FW asked participants via email to share their perspective about some of the issues the movie directly and tangentially touches on. When asked how he plans to navigate the discussion, Hull said, "I plan to use it as a springboard for a broader discussion of how this issue has evolved in the years since, and how it relates specifically to Northeast Florida." As to his opinions, Hull demurred, "My own views are not relevant to the discussion; my goal is to facilitate dialogue, and hopefully let the attendees express themselves and get the information they need to act on their own, as they see fit, down the road."

Leverette weighed in on ways in which the reframing of discourse around protests-away from the language of looting and towards the language of equity-can affect change, "Seeing protests against state-sponsored murder as necessary efforts toward social justice helps the public understand the challenges faced by oppressed communities and, ideally, brings others to the cause of challenging institutionalized oppression. How a reframed narrative changes the state depends, though. Changing the state has much to do with who hears the narrative, who actually listens, and who has the power to move the activism forward to institutional change."

Leverette also addressed how to harness the energy and visibility generated by publicity and this movie. "While maintaining awareness of people's lived experiences of inequity, we must move toward concrete goals and always celebrate the victories. We also need to be clear about what steps will bring us closer to justice and to consistently move toward the realization of that outcome without becoming distracted or discouraged. The shape or form of that change will be whatever moves us farther along the path toward justice in any given circumstance."

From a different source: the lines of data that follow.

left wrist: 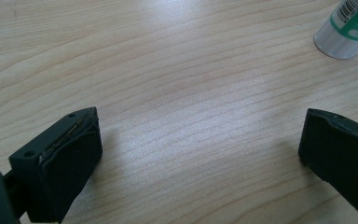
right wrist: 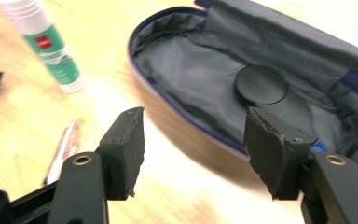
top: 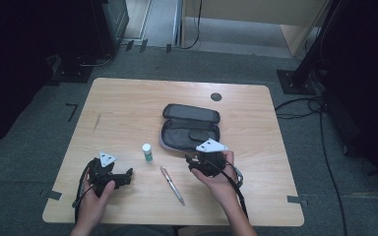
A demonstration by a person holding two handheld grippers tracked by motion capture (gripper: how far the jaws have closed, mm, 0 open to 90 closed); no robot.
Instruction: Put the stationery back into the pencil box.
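Right gripper view: right gripper [right wrist: 193, 140], jaws spread and holding nothing, near rim of unzipped pencil case [right wrist: 200, 88]; glue stick [right wrist: 51, 46] standing and pen [right wrist: 63, 147] lying to its left. Left gripper [left wrist: 198, 154], jaws spread, empty, above table [left wrist: 168, 70].

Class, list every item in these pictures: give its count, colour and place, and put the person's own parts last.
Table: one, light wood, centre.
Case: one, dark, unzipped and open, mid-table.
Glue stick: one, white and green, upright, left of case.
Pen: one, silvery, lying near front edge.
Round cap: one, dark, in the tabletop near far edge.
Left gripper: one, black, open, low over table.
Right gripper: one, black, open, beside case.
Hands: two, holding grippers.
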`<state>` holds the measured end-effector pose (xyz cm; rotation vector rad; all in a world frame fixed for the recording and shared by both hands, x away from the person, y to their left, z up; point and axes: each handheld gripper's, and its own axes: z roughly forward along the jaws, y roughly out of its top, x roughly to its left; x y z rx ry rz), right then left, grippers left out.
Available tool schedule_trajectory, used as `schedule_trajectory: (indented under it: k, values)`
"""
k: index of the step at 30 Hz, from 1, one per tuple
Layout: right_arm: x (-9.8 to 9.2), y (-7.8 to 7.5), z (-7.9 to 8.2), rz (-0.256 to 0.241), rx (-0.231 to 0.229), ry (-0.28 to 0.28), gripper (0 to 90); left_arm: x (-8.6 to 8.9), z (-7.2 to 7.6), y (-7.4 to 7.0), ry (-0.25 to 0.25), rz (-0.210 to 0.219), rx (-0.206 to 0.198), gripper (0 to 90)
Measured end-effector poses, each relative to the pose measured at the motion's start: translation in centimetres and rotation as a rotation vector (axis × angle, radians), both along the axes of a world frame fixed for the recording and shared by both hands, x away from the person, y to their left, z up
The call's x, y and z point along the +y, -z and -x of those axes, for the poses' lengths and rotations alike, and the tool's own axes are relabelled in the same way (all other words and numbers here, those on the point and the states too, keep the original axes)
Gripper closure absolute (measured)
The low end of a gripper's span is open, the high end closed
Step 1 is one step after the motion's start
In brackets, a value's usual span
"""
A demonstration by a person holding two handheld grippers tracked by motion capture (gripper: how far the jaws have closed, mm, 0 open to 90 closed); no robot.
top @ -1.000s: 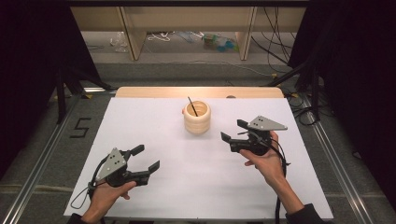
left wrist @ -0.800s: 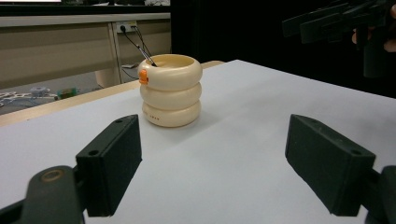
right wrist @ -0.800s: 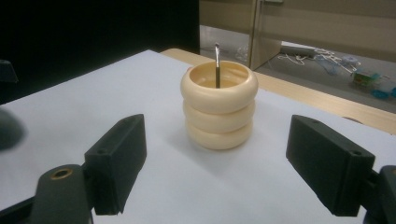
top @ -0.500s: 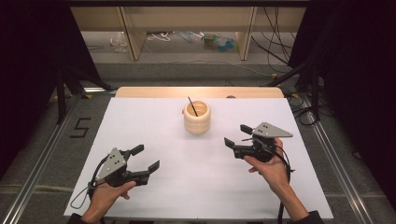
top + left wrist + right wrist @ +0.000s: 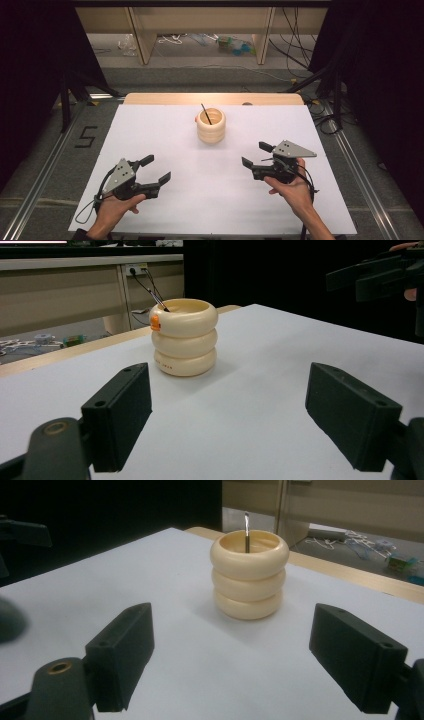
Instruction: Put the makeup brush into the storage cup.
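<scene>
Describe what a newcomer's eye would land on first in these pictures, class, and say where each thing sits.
First comes the cream ribbed holder, standing upright near the far middle of the white table, with a thin dark stick leaning out of it. Next come the left gripper and right gripper, each hand-held near the table's front edge, jaws spread wide and aimed toward the holder, touching nothing.

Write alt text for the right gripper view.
A cream ribbed holder of three stacked rings stands upright on a white table, with a thin dark pen sticking out of it. The right tool points at it, jaws wide open and short of it.
</scene>
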<state>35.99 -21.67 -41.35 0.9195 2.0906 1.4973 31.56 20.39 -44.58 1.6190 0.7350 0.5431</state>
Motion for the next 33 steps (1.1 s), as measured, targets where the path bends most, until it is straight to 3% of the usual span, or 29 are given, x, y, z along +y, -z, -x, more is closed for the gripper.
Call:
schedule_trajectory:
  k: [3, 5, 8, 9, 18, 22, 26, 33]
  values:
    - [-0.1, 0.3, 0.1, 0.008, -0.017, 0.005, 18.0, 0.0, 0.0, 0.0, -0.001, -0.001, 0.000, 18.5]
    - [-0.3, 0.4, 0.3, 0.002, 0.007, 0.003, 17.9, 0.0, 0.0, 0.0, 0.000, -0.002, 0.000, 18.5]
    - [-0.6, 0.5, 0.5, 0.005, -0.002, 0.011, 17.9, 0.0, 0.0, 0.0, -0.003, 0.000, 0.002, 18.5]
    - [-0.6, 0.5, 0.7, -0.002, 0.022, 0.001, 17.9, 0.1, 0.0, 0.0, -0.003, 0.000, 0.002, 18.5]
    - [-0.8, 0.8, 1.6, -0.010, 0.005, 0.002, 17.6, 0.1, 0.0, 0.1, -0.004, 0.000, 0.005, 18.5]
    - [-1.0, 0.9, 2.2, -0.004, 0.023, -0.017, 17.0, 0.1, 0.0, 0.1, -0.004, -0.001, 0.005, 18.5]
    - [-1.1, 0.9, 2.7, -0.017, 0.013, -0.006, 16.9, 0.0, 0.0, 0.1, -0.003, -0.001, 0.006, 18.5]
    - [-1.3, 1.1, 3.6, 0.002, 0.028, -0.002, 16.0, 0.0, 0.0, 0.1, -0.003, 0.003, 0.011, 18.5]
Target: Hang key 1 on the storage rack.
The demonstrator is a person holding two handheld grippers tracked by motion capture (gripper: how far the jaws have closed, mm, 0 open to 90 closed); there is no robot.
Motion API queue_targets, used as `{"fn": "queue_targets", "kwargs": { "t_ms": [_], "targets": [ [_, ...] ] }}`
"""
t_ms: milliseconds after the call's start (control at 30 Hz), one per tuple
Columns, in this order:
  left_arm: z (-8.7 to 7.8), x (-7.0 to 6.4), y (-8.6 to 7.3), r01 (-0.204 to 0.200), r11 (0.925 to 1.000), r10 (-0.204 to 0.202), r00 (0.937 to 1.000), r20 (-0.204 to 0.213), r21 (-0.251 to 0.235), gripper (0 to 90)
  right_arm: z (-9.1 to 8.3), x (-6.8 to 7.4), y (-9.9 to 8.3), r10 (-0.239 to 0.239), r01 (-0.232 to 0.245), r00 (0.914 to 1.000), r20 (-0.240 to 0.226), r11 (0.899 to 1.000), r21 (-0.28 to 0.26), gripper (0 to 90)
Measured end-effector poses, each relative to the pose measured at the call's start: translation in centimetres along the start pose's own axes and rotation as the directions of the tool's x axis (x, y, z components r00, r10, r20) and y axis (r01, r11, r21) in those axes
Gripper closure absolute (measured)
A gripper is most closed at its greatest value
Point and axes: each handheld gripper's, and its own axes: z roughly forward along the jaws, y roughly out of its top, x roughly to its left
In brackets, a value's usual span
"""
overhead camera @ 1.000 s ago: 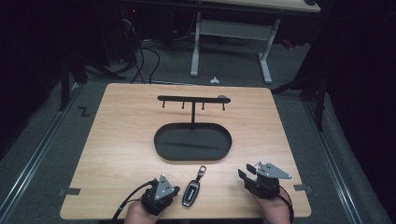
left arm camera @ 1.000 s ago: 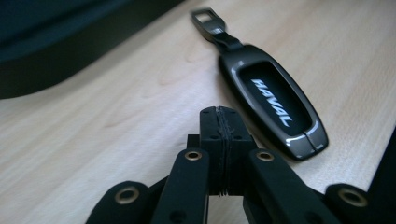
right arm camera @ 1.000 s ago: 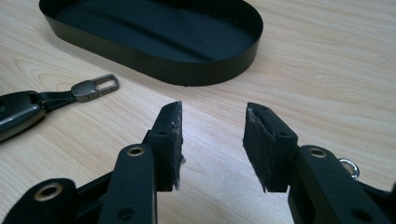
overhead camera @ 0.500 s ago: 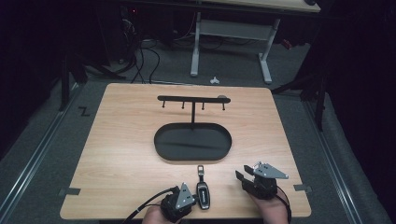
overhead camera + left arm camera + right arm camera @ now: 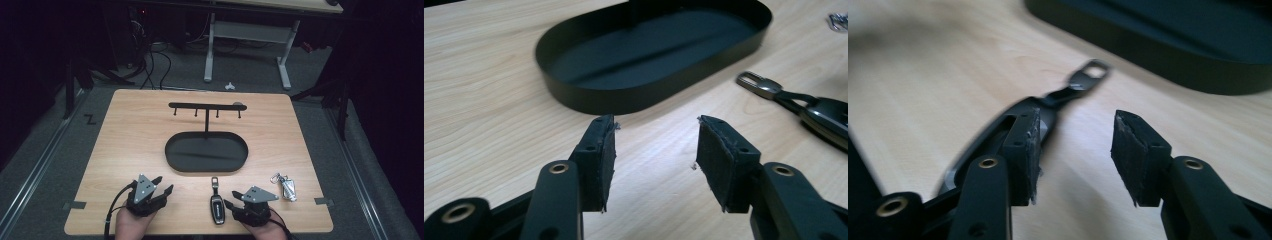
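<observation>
A black key fob (image 5: 216,206) with a metal loop lies on the wooden table (image 5: 130,130) near the front edge. My right gripper (image 5: 230,205) is open just to its right, jaws pointing at it. In the right gripper view the fob (image 5: 1068,92) lies partly behind the left jaw of the gripper (image 5: 1075,117), not between the pads. My left gripper (image 5: 164,184) stands open to the fob's left with nothing between its jaws. In the left gripper view, beyond that gripper (image 5: 656,125), lies the black oval tray (image 5: 649,95), with the fob (image 5: 809,107) off to the right.
The black oval tray (image 5: 172,160) sits mid-table, and a post rises from it to a bar with hooks (image 5: 206,106). A small silver bunch of keys (image 5: 286,186) lies right of my right gripper. Beyond the table are a desk frame and cables on the floor.
The left gripper went right to the fob, then drew back left and forward. The fob turned from tilted to straight. The right gripper moved left beside the fob, uncovering the silver keys.
</observation>
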Motion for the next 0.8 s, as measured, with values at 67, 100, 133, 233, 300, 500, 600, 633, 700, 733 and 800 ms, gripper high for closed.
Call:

In conversations about the violent intersection of policing entities and activists and protestors, the police often seek to blame-shift and equivocate. Panelist Manfre has been lauded for his professionalism and excellence. He also spent four years as an investigator and trial assistant for the Bronx and King Counties and then time as assistant district attorney in Suffolk County, New York. When asked about the manner in which the police handled the unrest in Ferguson versus the manner in which the armed domestic terrorists were allowed to march through the streets in Charlottesville, he said, "As a sheriff [the sheriff of Flagler County] at the time of Ferguson, I was disturbed by the immediate military style response of law enforcement. It was clear that the presence of military vehicles and automatic weapons were an incitement to the neighborhood. The absence of the chief of police meeting with the protesters or its leaders only exacerbated the 'us versus them' atmosphere.... In Charlottesville, the police did stand down rather than provoke, but their decision not to properly separate the two sides led to unnecessary violence."

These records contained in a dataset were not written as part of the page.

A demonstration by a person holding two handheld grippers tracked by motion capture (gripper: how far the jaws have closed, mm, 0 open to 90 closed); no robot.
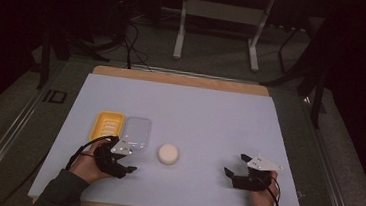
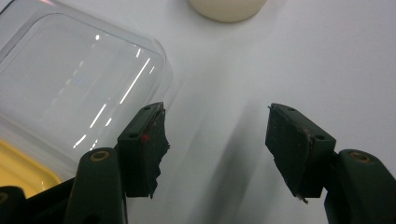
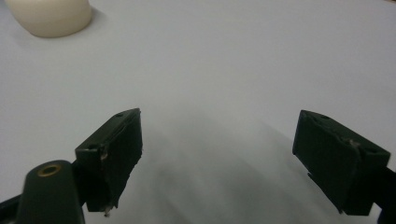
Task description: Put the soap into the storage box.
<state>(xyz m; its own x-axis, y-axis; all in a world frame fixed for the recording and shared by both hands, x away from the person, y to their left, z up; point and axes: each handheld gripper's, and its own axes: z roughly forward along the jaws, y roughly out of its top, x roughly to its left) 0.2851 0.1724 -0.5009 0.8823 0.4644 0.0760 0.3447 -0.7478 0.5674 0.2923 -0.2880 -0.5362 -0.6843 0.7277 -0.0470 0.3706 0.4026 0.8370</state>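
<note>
A round white soap bar [image 1: 168,153] lies on the pale mat [image 1: 205,110], a little left of its middle. Left of it rests a clear plastic lid [image 1: 136,133], and a yellow soap dish [image 1: 107,125] lies against the lid's far side. My left gripper [image 1: 129,160] hovers open just in front of the lid, jaws pointing right toward the soap. In the left gripper view, the lid [image 2: 70,93] is beside the left jaw, the yellow dish [image 2: 21,172] shows beneath it, and the soap [image 2: 228,8] is ahead. My right gripper [image 1: 234,165] is open at the right, empty; its view has the soap [image 3: 49,16] far ahead on the left.
The mat covers a wooden table [image 1: 183,79]. Behind the table, white stand legs [image 1: 179,37] and cables [image 1: 131,38] lie on the grey floor. The back and right parts of the mat are bare.
</note>
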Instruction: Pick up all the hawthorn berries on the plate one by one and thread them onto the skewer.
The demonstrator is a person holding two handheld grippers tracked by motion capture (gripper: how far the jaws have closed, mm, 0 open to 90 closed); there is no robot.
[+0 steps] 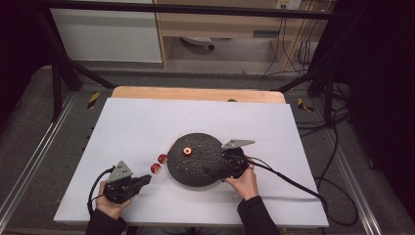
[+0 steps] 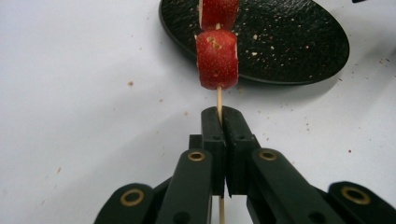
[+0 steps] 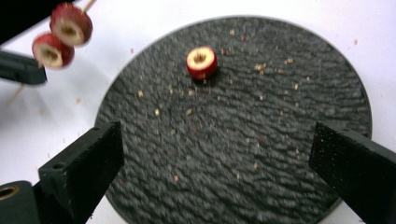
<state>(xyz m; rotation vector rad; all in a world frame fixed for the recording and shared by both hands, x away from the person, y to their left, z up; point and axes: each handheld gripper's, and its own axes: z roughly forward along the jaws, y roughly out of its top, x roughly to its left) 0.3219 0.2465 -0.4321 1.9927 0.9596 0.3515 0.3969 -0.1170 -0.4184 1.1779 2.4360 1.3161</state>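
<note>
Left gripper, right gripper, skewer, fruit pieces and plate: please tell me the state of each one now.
Left gripper: shut on the skewer.
Right gripper: open, over the plate, holding nothing.
Skewer: held, two fruit pieces threaded on it.
Threaded fruit pieces: on the skewer, off the plate.
Loose fruit piece: lying on the plate.
Plate: flat on the table, crumbs on it.

Legible text, labels, brands, numbers, signs: none. No lettering on the plate [image 1: 195, 161], the table sheet [image 1: 147, 127] or the gripper bodies. The yellow-and-black striped markers [image 1: 93, 99] at the far table corners carry a hazard pattern but no words or figures.
</note>
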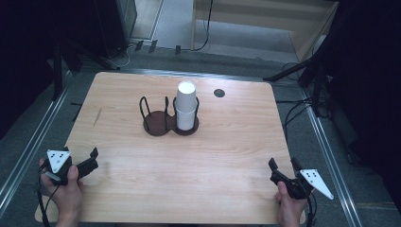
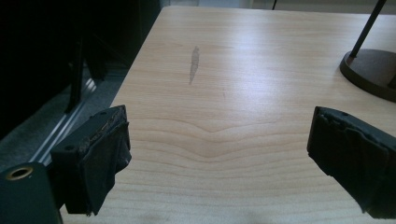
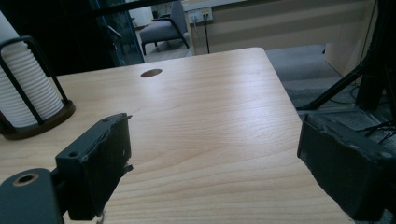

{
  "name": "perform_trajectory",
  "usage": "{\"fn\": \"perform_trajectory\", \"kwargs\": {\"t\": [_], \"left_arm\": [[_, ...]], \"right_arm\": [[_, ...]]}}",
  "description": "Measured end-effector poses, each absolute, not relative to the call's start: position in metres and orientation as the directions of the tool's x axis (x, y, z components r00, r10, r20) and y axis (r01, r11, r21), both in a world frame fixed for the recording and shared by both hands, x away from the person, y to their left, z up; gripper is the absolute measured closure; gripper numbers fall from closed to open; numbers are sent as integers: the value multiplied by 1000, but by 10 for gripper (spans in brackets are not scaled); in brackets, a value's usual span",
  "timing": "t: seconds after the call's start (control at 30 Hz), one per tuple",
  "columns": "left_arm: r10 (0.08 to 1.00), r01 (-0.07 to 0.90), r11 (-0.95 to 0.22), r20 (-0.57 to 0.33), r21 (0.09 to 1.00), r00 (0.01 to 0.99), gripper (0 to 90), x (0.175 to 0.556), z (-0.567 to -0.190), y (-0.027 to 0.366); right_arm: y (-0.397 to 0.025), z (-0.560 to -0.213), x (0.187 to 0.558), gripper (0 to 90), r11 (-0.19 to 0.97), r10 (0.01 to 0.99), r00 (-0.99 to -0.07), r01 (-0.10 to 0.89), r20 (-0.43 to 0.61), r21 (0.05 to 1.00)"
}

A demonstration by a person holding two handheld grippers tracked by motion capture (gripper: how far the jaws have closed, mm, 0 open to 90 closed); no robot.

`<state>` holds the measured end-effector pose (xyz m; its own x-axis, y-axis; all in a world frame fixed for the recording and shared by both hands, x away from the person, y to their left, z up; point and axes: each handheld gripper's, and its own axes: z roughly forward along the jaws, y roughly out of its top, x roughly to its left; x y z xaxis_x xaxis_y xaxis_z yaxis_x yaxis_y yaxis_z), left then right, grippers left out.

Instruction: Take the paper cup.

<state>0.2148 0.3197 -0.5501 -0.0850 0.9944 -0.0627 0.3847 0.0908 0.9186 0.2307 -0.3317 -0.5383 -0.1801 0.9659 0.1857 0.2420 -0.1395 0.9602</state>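
While both grippers, left [image 1: 90, 160] and right [image 1: 283, 166], are resting at the near worktop [image 1: 227, 156] corners with fingers spread and empty, the cup stack [image 1: 186, 105] is standing in the holder's [image 1: 165, 124] right ring, probably light, crushable paper, best pinched gently near the top.

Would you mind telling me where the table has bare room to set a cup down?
The wide strip of table between the left gripper and the right gripper, in front of the cup holder, is bare. So are the flanks left and right of the holder. It is crowded only mid-table, where the cup stack fills the holder's right ring; a hole lies behind it.
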Motion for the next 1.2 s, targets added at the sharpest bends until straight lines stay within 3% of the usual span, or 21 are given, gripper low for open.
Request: {"fn": "perform_trajectory", "kwargs": {"t": [0.23,0.53,0.87,1.2], "left_arm": [[995,387,92,-73,918,-62,62,215,-550,320],[995,381,91,-75,920,-59,63,214,-550,320],[992,376,123,-123,919,-26,63,214,-551,324],[992,353,129,-118,927,-52,63,211,-551,323]], "right_arm": [[-322,-538,236,123,-87,974,-183,247,135,965],[-322,-534,235,124,-121,968,-183,259,172,958],[-298,-515,241,133,-62,976,-186,279,117,958],[-261,-499,259,140,-41,959,-260,260,111,965]]}}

During the panel Manfre hopes to emphasize the "importance of community policing which trains law enforcement to treat the public as if they were customers rather than potential law violators. Also the mandatory de-escalation training of all employees is essential."

What happened in Ferguson is about more than Brown's murder, it is about a system that sends tanks to deal with black civilians, but finds ways to talk down armed white domestic terrorist groups. Since 1619, when the first enslaved people were brought to Jamestown, Virginia, the language and ideas around slavery have been deliberately manipulated to encode into the populace the idea that certain groups of human are inherently dangerous. This allowed for the dominant group to act with impunity against enslaved or non-white people, and 398 years later that is often still the case systemically and individually.

As Sekou summarized, "[For] 120 years an entire state, legislative body was creating ways to destroy and oppress my people; 88 years of Jim Crow laws which enacted laws against my people ... only 52 years of Civil Rights, no one can deny the numbers, because numbers don't lie. People do."